My personal opinion is, that Oracle will invest more into (Open)Solaris
than they will in Oracle Unbreakable Linux. In the former Oracle has full control, while the latter has to follow RHEL development closely.

The biggest question at the moment is, will OpenSolaris 2010H? come out
at all, and if yes, when... Honestly I don't know, but Oracle Open World could be a good time to release it.

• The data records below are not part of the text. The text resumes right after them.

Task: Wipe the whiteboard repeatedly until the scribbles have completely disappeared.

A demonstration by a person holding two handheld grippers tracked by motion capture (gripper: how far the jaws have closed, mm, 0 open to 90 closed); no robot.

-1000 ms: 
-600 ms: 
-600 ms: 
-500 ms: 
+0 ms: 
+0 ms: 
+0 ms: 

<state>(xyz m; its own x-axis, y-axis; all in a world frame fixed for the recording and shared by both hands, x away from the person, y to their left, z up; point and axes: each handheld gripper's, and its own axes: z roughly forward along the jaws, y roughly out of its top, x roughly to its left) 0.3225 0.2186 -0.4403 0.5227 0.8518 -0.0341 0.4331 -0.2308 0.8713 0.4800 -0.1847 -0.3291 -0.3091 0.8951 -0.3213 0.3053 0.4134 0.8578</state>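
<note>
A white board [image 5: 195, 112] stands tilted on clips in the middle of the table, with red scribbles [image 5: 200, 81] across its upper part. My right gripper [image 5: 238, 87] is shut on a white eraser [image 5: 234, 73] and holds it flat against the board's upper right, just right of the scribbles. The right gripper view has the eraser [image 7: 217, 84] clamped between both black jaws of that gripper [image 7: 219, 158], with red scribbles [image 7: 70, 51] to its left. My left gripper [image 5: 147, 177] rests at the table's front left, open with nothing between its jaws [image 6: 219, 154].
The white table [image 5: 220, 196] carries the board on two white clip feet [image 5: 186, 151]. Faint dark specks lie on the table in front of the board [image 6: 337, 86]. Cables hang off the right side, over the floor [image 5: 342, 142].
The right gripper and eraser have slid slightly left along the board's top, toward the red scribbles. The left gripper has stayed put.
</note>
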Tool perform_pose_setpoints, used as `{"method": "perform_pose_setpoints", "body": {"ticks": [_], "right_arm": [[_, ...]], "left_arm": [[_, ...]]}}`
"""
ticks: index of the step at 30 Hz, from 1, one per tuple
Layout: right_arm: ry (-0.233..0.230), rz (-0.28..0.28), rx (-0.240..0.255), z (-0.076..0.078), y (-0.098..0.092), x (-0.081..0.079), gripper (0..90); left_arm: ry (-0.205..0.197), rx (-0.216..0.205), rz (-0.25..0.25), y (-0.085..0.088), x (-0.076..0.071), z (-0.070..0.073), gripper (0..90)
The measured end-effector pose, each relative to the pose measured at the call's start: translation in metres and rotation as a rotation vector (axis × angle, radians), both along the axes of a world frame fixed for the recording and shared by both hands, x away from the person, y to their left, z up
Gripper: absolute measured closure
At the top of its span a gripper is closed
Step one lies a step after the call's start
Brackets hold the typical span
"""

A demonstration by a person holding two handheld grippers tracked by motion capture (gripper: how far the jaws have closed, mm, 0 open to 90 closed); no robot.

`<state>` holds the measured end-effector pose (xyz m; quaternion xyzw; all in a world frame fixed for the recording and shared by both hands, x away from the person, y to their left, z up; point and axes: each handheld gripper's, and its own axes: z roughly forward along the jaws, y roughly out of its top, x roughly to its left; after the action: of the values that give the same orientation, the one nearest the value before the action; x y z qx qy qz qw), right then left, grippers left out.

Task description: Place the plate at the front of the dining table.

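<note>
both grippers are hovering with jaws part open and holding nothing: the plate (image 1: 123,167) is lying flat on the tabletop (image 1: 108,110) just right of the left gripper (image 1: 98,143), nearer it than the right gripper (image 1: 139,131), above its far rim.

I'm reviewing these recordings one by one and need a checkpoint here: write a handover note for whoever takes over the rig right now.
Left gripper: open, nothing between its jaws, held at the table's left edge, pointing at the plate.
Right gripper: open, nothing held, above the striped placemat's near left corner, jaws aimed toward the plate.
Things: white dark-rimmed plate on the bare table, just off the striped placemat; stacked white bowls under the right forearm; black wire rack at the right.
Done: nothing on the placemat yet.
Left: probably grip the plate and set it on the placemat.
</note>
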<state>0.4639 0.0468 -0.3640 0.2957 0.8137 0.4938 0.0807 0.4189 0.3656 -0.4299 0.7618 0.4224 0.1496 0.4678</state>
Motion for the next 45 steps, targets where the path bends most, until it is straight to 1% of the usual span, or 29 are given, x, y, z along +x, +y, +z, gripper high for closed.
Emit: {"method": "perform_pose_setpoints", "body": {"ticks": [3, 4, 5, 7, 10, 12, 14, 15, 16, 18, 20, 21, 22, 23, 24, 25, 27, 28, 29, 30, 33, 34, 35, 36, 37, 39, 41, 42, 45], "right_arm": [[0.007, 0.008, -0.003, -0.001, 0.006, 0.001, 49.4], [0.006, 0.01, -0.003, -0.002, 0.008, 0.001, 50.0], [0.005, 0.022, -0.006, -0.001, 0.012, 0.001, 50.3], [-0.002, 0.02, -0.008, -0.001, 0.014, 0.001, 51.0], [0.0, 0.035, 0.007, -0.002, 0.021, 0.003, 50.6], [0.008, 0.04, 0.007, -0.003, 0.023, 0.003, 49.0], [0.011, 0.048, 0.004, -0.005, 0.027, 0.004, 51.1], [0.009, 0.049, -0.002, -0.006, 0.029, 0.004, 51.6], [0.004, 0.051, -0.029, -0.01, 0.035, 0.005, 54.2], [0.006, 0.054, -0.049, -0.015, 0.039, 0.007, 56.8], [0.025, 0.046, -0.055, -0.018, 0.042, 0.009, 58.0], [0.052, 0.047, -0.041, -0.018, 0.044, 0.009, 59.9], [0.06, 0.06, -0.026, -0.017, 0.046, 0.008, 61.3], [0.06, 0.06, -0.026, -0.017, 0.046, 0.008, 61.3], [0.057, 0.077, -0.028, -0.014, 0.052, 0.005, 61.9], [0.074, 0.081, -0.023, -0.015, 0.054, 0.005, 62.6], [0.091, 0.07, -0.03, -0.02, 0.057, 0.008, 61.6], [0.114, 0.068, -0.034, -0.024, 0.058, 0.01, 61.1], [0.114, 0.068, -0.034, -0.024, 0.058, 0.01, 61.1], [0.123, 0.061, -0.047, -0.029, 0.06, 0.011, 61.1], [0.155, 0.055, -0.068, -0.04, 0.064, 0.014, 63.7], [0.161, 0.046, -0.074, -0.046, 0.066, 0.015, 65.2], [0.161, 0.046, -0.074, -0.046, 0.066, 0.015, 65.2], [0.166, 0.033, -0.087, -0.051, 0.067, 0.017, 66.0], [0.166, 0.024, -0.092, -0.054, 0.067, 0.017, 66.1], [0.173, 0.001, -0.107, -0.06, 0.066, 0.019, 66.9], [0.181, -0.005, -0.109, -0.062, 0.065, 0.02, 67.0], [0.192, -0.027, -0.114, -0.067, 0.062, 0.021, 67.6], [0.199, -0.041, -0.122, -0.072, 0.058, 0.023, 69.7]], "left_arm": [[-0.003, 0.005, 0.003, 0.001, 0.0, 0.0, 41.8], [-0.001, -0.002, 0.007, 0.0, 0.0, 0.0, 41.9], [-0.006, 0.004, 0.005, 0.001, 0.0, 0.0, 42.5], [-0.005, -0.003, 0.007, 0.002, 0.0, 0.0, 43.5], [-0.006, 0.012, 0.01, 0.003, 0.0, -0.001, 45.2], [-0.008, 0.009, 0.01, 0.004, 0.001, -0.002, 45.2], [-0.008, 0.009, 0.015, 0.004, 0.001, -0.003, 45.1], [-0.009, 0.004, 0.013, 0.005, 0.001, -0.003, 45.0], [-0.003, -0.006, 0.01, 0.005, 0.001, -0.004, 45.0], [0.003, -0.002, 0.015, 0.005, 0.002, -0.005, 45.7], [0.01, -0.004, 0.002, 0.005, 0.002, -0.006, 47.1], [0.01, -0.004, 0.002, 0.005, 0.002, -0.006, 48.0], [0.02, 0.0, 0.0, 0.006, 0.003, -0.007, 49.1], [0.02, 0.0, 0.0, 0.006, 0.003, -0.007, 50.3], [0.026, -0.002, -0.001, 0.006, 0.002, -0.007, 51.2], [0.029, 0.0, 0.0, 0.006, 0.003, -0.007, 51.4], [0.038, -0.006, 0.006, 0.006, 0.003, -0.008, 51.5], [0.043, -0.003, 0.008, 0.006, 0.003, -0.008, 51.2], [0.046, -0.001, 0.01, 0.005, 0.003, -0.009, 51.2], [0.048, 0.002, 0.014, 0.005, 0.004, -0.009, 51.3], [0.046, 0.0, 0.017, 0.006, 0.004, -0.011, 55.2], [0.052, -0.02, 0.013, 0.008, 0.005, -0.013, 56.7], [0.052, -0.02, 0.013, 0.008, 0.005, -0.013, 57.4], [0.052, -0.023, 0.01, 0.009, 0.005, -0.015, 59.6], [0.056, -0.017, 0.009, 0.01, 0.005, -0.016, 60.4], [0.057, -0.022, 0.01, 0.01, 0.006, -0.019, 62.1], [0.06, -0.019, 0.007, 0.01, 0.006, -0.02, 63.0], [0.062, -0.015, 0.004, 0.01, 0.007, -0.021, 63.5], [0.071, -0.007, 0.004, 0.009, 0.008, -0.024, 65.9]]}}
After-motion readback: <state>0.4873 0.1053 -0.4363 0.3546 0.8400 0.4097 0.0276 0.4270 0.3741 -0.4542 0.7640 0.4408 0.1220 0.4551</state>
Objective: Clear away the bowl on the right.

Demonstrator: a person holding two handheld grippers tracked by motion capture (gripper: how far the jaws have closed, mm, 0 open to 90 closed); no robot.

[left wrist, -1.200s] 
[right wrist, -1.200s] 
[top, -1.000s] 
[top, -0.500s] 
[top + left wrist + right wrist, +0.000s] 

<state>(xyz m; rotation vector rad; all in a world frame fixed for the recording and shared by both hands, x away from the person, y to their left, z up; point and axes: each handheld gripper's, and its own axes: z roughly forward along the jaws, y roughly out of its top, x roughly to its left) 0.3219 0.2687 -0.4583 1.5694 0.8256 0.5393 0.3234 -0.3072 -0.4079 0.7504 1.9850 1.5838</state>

New Solaris Releases During OpenWorld?

The question seems to be WHEN and HOW will the latest releases be conducted, not necessarily IF. Speculation seems to point around Oracle Open World 2010 in September. How this seems to it in could be tied into the various agenda items.
Oracle and Fujitsu Keynote Addresses, for SPARC Solaris communities.
Oracle and Intel Keynote Addresses, for Intel Solaris (and Linux & Microsoft) communities.
While never attending an Oracle Open World in the past, one would certainly be interested attending the next one virtually!


New UltraSPARC T3 Release During OpenWorld?

What the SPARC community is waiting for, with much anticipation, is the arrival of UltraSPARC T3 processor. This processor will help the SPARC community jump ahead of the competition in the central processor community for the next few years again.

The UltraSPARC T2, while still competitive from an aggregate socket performance perspective, is a little weak on cost competitiveness. With the doubling of cores on the T3, cost competitiveness should be increased.